P-values, Bayes and Ioannidis, oh my!

When I graduated from college in the early 1980s, much to my parents' chagrin, I was not sure what to do with my career. So, instead of following some of my more wizened classmates to Wall Street, I got a job in a very well regarded molecular endocrinology laboratory in Boston. When I look back on that time, almost 30 years ago, so much seems surreal. For example, in those days it took us well over a year to sequence a gene! How about that? Something that takes hours with today's technology took an equivalent of eternity. And what a pain it was, running those cumbersome sequencing gels, with the glass cracking in the night, negating days of work. Oh, well, times have changed and for the better, I believe. But these changes are bringing with them some odd incongruities in our prior thinking.

A few days ago, I picked up a link from Michael Pollan's twitter feed to a story that startled me: It was insinuating that all these decades of sequencing human genome to hunt for targets of disease susceptibility have come up nearly empty-handed (with a few well known exceptions). The story recounted a tale of decades of vigorous funding, meteoric career growth and very few results to date. Yet, the scientists involved are not ready to give up on human genes as the primary locus for disease susceptibility. In fact, the strong rescue bias and the fear of losing all that beautiful funding are colluding to generate some creative and complex hypotheses. I came upon one such hypothesis earlier today, following a link from Ed Yong, that British science journalist extraordinaire. But the hypothesis itself, though fascinating, is not what interested me most, no. Care to guess what did? You are correct if you said the p-value.

What grabbed me is the calculation that to identify interactions of significance, the adjusted alpha level has to be set at 10^ -12; that's 0.000000000001! Why is this, and what does it mean in the context of our recent ruminations on the topic of p-value? Well, oddly enough it ties in very nicely with Bayesian thinking and John Ioannides' incendiary assertion of lies in research. How? Follow me.

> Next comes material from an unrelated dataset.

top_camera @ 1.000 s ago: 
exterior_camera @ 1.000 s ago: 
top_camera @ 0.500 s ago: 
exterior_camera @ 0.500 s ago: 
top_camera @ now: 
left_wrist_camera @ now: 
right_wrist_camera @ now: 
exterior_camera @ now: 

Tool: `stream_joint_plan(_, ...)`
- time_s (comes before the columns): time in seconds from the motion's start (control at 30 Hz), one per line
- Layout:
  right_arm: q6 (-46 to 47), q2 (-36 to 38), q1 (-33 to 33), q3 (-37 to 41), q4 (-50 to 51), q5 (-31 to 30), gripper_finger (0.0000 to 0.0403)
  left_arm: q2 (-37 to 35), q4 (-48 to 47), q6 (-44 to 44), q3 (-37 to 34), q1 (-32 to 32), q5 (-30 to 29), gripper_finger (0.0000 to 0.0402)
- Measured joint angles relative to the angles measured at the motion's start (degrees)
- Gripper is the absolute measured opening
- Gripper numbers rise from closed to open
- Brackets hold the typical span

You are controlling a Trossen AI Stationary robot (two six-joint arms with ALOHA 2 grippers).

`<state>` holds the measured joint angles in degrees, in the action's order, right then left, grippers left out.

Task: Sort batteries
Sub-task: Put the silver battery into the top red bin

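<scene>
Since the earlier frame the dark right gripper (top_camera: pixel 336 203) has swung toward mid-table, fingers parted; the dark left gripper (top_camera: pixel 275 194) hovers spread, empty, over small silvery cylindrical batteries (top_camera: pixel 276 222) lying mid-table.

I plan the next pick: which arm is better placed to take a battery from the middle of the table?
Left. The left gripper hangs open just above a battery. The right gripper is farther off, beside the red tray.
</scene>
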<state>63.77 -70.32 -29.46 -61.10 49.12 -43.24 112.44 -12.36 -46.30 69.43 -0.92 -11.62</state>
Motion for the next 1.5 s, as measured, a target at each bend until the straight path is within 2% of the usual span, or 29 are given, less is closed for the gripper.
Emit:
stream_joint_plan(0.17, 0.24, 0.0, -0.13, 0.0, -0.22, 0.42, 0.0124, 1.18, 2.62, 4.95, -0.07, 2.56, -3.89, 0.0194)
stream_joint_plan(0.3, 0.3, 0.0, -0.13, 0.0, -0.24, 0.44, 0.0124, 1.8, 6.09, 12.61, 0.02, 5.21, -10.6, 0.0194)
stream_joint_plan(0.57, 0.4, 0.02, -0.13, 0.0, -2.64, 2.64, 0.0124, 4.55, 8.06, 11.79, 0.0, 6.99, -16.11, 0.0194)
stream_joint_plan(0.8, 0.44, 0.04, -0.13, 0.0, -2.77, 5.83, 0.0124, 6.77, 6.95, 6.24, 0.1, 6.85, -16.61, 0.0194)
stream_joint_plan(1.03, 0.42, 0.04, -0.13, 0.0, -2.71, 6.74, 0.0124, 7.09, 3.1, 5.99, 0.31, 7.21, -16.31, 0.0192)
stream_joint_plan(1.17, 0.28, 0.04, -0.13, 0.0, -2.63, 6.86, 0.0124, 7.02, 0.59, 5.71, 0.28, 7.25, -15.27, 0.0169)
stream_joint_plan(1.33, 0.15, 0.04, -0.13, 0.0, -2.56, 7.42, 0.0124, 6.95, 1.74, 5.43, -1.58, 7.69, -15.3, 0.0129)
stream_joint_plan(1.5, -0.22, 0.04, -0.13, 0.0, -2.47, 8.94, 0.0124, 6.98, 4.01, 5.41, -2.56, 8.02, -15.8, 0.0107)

The hallmark of identifying "significant" relationships (remember that the word "significant" merely means "worthy of noting") in genetic research is searching for statistical associations between the exposure (in this case a mutation in the genetic locus) and the outcome (the specific disease in question). When we start this analysis, we have absolutely no idea which gene(s) mutation(s) is(are) likely to be at play. This means that we have no way of establishing... can you guess what? Yes, that's right, the pre-test probability. We know nothing about the pretest probability. This shotgunning screening of thousands of genes is in essence a random search for matching pairs of mutation and disease. So, why should this matter?

The reason that it matters resides in the simple, albeit overused, coin toss analogy. When you toss a coin, what are your chances of getting heads on any given toss? The odds are 1:1 every time whether you will get heads or tails, meaning that the chance of getting heads is 50% (unless the coin is rigged, in which case we are talking about a Bayesian coin, not the focus of what we are getting at here). So, if you call heads prior to any given attempt, you will be correct half the time. Now, what does this have to do with the question at hand? Well, let's go back to our definition of the p-value: a p-value represents the probability of obtaining the result (in our gene case it is the association with disease) of the magnitude observed or greater under the conditions that no real association exists. So, our customary p-value threshold of 0.05 can be verbalized as follows: "There is a 5% probability that the association of the magnitude observed or greater could happen by chance if there is in reality no association". Now, what happens if we test 20 associations? In other words, what are the chances that one of them will come up "significant" at the p=0.05 level? Yes, there is a 1 in 20 (or 5 in 100) chance that this association will hit our level of significance preset at 0.05. And it follows that the chances of getting a "significant" result grow with more testing.

This is the very reason that gene scientists have asked (and now answered) the question of what level of statistical significance (also called alpha, signified by the p-value) is acceptable when exploring hundreds of thousands of potential associations without any prior clue of what to expect. And that level is a shocking 0.000000000001!

This reinforces a couple of ideas that we have been discussing of late. First, to say simply that the p-value of 0.05 was reached is to say nothing. The p-value needs to be put into the context of a). prior probability of association and b). the number of tests of association performed. Second, as a corollary, the p-value threshold needs to be set according to these two parameters: the lower the prior probability and/or the higher the number of tests, the lower the p-value needs to be in order to be noteworthy. Third, if we pay attention only to the p-value, and particularly if we fail to understand how to set the threshold for significance, what we get is junk, and, as Ioannidis aptly points out, lies. Fourth, and final, genetic data are tougher to interpret that most of us appreciate. It is possibly even less precise than clinical data we usually discuss on this blog. And we know how uncertain that can be!

So, as sexy as the emerging field of genetics was in the 1980s, I am pretty happy that, after four years in the lab, I decided to go first to medical and then to epidemiology schools. Dealing with conditions where we at least have some notion of the pre-test probabilities makes this quantitative window through which I see healthcare just a little less opaque. And these days, I am even happier about having bucked my classmates' Wall Street trend. But that's a story for another day.